OR_CASE_INSURANCE
Description:
Contains information about patient's case insurance information.

Primary Key
Column Name Ordinal Position
CASE_ID 1
LINE 2

Column Information
Name Type Discontinued?
1 CASE_ID VARCHAR No
The unique identifier for the case request record.
2 LINE INTEGER No
The line number for the information associated with this record. Multiple pieces of information can be associated with this record.
3 INS_FILING_ORDER_C_NAME VARCHAR No
This item identifies the patient's insurance as primary, secondary, or tertiary.
May contain organization-specific values: Yes
Category Entries:
Primary
Secondary
Tertiary
4 INS_PAYOR_ID NUMERIC No
This item contains the patient's insurance carrier.
5 INS_PRODUCT_TYPE_C_NAME VARCHAR No
This item contains the patient's insurance product type.
May contain organization-specific values: Yes
6 INS_SUBSCRIBER_NUM VARCHAR No
This item contains the patient's insurance subscriber ID.
7 INS_SUBSCR_DOB_DT DATETIME No
This item contains the patient's insurance subscriber date of birth.
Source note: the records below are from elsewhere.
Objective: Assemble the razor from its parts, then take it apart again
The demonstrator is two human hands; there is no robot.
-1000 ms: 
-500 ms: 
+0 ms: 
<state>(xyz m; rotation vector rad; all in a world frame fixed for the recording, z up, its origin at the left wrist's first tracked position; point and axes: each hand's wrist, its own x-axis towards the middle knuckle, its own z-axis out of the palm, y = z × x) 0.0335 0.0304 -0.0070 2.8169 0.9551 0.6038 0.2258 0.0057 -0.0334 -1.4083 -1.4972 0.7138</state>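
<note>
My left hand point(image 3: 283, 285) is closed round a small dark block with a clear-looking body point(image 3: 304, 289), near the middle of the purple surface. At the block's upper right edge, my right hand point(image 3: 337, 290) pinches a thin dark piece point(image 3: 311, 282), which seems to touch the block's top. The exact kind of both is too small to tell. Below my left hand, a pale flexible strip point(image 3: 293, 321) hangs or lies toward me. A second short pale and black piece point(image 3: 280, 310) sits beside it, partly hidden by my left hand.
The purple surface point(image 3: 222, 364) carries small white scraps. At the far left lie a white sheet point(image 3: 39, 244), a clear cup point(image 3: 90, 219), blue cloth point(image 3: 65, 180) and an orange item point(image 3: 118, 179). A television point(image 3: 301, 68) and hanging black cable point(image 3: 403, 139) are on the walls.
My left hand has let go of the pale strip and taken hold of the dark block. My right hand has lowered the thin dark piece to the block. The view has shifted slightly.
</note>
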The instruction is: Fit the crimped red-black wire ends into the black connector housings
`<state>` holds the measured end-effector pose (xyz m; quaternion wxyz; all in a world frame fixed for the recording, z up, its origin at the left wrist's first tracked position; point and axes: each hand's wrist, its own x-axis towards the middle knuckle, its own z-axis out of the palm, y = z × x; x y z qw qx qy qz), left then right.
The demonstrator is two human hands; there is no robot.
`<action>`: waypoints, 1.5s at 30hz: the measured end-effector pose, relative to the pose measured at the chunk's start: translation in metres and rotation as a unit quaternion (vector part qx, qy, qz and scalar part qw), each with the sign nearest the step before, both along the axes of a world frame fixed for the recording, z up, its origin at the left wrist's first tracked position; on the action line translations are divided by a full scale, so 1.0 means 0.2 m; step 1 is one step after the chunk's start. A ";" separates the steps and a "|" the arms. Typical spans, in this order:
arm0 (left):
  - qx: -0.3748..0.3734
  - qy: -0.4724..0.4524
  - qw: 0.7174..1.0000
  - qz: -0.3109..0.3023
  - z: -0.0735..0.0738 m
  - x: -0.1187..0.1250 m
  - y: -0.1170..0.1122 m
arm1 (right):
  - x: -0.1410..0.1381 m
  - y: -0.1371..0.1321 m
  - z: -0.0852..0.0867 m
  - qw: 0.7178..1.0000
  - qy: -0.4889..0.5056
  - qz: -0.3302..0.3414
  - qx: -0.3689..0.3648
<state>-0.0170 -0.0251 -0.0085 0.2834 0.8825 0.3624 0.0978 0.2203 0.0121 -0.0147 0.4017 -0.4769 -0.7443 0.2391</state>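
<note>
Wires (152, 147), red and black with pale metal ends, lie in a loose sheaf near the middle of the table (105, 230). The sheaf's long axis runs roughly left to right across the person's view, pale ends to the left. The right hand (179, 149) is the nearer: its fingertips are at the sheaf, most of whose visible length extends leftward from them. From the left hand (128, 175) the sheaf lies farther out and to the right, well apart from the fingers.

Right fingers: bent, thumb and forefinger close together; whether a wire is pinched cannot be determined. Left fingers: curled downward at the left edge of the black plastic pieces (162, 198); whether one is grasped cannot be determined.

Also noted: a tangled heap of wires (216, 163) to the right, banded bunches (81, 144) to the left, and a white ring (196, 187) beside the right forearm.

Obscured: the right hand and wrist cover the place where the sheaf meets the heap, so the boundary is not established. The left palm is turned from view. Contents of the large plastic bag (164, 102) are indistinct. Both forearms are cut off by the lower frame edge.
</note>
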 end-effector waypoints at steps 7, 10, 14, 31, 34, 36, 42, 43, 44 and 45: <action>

8 INS_POLICY_NUM VARCHAR No
This item contains the patient's insurance policy number.
9 INS_GROUP_NUM VARCHAR No
This item contains the patient's insurance group number.
10 INS_PRECERT_NUM VARCHAR No
This item contains the patient's insurance pre-cert number
11 INS_PLAN_ID NUMERIC No
This item contains the patient's insurance plan.
12 INS_SUBSCRIBER_REL_C_NAME VARCHAR No
Describes the Insurance Subscriber Relationship.
May contain organization-specific values: Yes
Category Entries:
Aunt
Brother
Daughter
Father
Friend
Granddaughter
Grandfather
Grandmother
Grandson
Legal Guardian
Mother
Other
Step Father
Sister
Self
Step Mother
Son
Spouse
Uncle
Employer
Unverified Proxy
Transplant Recipient
Visit Contact
13 INS_PHONE_NUM VARCHAR No
Contains the phone number for insurance.